Shocklee, born Keith Boxley, got his start as a teen DJ in the late 1970s. He spun records with his brother in his family’s basement, and later at a youth center. His emcee sometimes was a neighborhood friend named Eddie Murphy. (Yes, that Eddie Murphy.)
Shocklee describes a mostly middle-class, suburban lifestyle. He and Carlton Ridenhour, better known now as Public Enemy frontman Chuck D, once worked together changing tires at Sears.
Their group coalesced at nearby Adelphi University. They were not exactly kings of health consciousness. Shocklee recalls studio sessions where the group could only pool enough money to hit the restaurant across the street for “a two-dollar meal that’s just chicken legs, chicken wings and french fries.”
Public Enemy’s political bent came out of those early days, too. As black college students, if they walked through a white neighborhood, they’d regularly be stopped by police. “They would escort us out. And after a while that becomes frustrating,” Shocklee recalled.

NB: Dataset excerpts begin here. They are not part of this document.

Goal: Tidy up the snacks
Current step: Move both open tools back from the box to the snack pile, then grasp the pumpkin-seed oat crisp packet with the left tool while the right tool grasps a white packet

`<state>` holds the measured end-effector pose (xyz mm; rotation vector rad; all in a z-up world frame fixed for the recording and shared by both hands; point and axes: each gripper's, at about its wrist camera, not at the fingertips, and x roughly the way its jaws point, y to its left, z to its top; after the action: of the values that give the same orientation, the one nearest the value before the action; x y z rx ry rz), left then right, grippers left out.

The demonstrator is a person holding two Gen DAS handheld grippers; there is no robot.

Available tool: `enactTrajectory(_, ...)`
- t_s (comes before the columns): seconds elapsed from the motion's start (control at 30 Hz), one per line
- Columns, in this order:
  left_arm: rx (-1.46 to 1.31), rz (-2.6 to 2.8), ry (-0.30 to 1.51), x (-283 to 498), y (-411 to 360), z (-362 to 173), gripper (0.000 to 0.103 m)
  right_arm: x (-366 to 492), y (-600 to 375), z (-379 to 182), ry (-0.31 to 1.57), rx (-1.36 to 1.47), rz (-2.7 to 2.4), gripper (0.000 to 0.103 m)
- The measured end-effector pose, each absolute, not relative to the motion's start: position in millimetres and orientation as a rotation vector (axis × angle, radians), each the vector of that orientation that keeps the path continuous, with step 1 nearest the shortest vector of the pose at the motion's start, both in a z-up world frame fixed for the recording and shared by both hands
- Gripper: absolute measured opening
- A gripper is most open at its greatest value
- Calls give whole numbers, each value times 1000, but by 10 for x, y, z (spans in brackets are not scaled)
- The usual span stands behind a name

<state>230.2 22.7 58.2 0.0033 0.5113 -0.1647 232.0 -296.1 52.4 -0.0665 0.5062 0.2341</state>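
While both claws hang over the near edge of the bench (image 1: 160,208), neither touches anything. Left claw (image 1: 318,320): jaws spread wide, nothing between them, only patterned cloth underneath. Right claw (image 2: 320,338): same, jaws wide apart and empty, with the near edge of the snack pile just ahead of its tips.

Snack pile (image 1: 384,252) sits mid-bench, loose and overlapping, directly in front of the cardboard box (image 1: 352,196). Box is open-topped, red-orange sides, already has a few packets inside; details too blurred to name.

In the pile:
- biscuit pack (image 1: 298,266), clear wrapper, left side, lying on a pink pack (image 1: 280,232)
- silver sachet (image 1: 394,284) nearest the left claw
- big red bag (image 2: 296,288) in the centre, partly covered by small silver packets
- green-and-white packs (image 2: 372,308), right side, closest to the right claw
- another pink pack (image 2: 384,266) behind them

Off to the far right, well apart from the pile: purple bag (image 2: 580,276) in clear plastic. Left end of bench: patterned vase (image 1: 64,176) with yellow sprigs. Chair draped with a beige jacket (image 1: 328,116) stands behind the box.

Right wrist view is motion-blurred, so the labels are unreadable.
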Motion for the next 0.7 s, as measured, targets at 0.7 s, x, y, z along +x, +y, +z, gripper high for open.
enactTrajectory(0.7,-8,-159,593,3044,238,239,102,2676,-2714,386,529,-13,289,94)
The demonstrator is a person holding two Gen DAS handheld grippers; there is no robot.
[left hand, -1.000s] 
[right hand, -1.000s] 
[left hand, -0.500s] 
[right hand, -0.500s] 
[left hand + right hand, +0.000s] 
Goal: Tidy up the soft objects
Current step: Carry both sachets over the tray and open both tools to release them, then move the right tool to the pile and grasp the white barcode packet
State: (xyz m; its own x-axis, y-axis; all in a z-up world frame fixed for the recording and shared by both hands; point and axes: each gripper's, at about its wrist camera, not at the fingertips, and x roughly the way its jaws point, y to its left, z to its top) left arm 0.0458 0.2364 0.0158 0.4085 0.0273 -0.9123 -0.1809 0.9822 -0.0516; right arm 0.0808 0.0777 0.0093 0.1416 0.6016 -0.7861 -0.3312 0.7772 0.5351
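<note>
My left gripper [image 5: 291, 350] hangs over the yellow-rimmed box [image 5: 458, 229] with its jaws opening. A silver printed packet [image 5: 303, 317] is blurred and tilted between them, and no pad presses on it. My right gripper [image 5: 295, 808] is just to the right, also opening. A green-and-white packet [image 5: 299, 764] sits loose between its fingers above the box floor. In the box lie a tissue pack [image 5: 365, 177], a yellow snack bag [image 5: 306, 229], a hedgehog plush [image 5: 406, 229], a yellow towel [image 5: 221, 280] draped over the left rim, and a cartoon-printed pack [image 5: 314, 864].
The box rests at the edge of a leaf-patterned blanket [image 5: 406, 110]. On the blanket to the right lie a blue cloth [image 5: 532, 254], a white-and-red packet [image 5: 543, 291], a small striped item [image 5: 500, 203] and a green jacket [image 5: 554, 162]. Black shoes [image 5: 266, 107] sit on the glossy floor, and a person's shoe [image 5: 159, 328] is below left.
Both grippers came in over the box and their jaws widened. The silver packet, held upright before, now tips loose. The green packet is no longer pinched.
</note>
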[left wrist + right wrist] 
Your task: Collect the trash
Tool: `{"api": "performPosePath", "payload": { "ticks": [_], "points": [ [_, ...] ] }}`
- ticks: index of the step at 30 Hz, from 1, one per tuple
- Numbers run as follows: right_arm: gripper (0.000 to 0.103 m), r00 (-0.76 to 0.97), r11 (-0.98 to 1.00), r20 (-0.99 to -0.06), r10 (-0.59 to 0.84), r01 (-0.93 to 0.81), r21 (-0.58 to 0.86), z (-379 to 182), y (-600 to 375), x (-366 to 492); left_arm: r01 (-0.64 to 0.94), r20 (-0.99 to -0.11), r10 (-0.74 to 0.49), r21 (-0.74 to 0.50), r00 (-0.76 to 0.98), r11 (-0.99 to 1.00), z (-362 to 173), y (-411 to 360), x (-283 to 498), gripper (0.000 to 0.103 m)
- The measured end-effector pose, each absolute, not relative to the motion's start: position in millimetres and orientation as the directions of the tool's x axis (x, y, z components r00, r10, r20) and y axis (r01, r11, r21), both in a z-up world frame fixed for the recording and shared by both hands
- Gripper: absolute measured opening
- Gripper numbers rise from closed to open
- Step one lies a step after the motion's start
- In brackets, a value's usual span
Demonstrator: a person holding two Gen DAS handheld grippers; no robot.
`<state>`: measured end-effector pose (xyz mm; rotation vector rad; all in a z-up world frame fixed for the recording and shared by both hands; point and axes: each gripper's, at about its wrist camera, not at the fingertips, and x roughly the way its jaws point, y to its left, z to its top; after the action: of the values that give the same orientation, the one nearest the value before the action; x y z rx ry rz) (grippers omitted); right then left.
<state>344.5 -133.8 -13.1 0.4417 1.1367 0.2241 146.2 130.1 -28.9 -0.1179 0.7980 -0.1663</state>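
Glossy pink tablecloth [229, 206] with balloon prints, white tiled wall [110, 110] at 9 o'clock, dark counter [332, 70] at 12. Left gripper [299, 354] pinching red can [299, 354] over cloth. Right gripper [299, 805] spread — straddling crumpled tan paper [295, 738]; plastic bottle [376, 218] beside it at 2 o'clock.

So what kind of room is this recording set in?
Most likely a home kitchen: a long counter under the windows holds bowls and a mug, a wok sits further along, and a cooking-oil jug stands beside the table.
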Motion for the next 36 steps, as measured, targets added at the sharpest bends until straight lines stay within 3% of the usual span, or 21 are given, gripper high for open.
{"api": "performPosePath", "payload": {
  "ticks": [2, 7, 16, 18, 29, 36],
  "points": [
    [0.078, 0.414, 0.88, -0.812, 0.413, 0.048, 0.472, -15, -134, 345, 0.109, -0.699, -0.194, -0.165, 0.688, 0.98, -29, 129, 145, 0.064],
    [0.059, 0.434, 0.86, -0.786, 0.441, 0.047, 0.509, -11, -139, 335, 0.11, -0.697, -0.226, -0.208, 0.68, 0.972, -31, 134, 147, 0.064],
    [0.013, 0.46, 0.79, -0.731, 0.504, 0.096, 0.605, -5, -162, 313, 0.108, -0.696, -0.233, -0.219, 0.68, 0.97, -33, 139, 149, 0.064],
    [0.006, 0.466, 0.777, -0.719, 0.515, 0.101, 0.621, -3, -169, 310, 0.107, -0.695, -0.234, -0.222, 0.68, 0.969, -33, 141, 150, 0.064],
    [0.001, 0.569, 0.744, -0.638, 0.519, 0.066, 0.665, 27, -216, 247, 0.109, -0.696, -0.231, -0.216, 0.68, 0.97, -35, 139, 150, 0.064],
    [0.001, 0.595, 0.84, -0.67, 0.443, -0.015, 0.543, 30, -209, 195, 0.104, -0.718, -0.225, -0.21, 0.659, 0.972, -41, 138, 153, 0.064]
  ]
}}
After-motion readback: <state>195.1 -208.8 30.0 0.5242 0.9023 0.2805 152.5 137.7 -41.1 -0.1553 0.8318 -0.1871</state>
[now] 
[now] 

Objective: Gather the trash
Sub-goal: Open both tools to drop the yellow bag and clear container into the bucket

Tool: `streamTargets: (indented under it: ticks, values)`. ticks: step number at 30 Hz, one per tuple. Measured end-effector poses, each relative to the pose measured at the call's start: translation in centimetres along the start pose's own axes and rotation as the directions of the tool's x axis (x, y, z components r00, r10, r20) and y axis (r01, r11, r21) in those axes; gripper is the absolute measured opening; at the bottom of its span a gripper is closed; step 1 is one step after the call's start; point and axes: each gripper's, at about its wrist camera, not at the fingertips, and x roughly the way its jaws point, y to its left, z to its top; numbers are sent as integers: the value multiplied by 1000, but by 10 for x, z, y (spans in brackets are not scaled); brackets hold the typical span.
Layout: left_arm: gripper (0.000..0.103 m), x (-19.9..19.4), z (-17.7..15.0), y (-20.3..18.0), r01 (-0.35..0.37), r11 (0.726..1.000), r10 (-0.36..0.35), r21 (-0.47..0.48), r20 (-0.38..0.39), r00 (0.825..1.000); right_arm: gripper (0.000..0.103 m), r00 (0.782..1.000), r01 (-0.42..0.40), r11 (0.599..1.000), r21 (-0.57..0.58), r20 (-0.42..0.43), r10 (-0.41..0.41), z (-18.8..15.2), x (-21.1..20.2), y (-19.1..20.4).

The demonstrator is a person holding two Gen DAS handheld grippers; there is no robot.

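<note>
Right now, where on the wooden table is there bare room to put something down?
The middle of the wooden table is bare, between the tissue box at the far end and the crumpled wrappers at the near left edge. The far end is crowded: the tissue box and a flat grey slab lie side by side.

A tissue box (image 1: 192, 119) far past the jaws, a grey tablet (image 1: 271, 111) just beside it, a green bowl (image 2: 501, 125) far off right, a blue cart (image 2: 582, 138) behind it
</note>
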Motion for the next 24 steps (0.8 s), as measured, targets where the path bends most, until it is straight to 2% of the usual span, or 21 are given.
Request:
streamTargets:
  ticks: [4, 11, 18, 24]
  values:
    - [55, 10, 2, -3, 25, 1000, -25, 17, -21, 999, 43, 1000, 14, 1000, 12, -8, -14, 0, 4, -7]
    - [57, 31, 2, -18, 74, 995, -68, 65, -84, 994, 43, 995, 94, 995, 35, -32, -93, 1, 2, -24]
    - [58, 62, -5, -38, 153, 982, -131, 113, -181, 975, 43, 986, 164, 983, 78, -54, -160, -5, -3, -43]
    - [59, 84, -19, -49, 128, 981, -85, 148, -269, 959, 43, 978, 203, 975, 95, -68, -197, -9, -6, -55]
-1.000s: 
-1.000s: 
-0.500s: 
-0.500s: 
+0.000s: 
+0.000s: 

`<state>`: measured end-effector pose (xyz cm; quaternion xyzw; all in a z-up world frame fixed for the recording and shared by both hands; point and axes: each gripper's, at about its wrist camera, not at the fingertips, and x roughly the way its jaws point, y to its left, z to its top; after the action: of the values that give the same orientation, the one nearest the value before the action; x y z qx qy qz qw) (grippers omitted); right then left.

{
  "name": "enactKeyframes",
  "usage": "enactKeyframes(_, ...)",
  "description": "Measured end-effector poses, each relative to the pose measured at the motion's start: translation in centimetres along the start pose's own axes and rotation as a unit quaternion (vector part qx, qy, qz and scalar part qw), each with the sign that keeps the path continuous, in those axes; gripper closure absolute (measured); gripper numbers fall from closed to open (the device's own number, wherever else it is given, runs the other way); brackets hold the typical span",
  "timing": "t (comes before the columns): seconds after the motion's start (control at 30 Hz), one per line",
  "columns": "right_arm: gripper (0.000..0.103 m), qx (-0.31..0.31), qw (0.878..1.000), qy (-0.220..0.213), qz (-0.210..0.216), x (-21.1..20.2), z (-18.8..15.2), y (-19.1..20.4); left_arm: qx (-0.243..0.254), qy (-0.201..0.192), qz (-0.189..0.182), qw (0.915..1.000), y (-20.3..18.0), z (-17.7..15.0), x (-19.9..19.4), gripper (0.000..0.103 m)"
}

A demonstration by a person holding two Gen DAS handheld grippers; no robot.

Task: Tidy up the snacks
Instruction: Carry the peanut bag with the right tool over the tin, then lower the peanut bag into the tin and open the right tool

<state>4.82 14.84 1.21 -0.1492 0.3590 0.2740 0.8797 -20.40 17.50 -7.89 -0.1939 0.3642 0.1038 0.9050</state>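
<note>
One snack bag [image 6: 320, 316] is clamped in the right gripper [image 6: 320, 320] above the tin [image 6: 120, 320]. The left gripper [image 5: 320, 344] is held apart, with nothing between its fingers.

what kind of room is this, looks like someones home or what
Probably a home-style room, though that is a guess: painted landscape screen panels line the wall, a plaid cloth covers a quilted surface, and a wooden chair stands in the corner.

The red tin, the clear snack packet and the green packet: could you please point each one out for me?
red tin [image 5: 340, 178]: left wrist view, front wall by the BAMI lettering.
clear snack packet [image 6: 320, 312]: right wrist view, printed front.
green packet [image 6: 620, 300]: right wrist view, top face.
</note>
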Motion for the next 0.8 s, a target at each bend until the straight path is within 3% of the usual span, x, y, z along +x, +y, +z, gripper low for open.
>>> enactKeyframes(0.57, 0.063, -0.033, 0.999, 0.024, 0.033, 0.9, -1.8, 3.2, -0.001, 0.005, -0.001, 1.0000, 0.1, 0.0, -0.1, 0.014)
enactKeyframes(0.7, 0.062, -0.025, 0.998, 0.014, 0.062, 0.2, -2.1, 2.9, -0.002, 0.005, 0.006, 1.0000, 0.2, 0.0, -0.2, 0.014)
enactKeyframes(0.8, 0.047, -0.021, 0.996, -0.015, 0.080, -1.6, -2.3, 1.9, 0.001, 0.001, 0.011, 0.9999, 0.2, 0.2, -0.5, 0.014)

They turned their frustration into a powerful message that revolutionized music. Shocklee, known professionally as Wizard K-Jee, helped create hits such as “Fight the Power.” Then, as a member of the production team known as the Bomb Squad, he worked with musicians from Paula Abdul to Ziggy Marley.
Early on, his lifestyle fit the stereotype of a successful musician. “I felt like I became a member of Mötley Crüe,” he said, referencing the hard-partying ’80s band.
Shocklee refers broadly to his mistakes of that era as “the wreckage of my past.” But he knows precisely when he changed his ways: the day he faced a drug-related prison sentence.
He ended up on five years’ probation and said he hasn’t had a drink or taken drugs in 20-plus years. He’s been physically active and even goes vegan occasionally.
“Over the last 10 years, I shot down a lot of stuff. Like red meat. No more McDonald’s and all of that,” he said.
Shocklee said doctors aren’t sure what caused his heart problems. He had none of the usual risk factors – no high cholesterol, no high blood pressure. Doctors didn’t blame his past. Shocklee suspects stress might have played a role.
But the lack of obvious warning signs, De Vore said, is all the more reason for people to heed his friend’s warnings and get checked out.
De Vore, 55, gets regular checkups himself. And he acknowledged the barriers that keep everyone from doing the same. For some, it’s lack of insurance. For others, it’s cultural.
“We as black people—it takes a lot to get us to go to the doctor,” he said. “We damn near have to be half dead. … The only time we was taught to go the doctor was when it was terminal.”
Regardless of the cause, Shocklee is being even more careful with his health now. He goes three times a week to cardiac rehabilitation, the program of exercise, education and counseling designed to help heart patients recover. He’s cooking even more at home, and he’s lost a few pounds.
Both Shocklee and De Vore are aware of lots of men their age and younger who have died from heart problems. So even if he wasn’t a typical victim, Shocklee wants people to know they have the power to make healthy choices. And need to.
“You need to get down to your doctor and get you a physical happening,” Shocklee said. “And be thorough with it. And watch what you do. ‘Cause it will cost you in the end.”